● **Work item**
Write out every line exactly, from the first line of the records below through the line that contains "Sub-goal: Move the".

● **Records for the exercise**
★ ★ ★
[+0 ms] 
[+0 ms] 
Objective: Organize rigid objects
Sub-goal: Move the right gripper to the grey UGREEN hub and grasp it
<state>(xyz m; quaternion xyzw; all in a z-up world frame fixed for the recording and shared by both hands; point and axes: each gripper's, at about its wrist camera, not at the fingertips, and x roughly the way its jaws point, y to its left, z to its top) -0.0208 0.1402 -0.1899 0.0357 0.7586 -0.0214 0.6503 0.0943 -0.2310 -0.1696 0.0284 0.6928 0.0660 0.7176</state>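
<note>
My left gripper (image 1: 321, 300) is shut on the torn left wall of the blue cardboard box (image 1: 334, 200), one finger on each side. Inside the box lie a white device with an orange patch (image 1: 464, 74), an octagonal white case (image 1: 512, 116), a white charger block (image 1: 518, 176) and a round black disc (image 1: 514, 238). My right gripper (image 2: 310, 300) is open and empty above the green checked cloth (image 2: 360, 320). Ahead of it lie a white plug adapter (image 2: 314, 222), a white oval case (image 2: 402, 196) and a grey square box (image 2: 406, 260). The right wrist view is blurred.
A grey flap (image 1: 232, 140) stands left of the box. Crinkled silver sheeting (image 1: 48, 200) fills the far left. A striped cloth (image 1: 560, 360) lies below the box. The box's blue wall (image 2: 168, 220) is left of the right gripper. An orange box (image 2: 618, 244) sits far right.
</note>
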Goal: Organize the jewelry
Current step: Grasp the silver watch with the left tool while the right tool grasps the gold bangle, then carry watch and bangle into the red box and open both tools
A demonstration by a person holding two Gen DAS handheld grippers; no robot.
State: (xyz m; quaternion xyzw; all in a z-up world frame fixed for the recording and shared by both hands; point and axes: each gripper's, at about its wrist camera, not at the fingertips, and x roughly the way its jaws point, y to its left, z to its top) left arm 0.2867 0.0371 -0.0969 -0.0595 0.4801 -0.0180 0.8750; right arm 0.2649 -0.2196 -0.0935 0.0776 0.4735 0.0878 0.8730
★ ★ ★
● **Response area**
[+0 ms] 
[+0 ms] 
Objective: Organize rigid objects
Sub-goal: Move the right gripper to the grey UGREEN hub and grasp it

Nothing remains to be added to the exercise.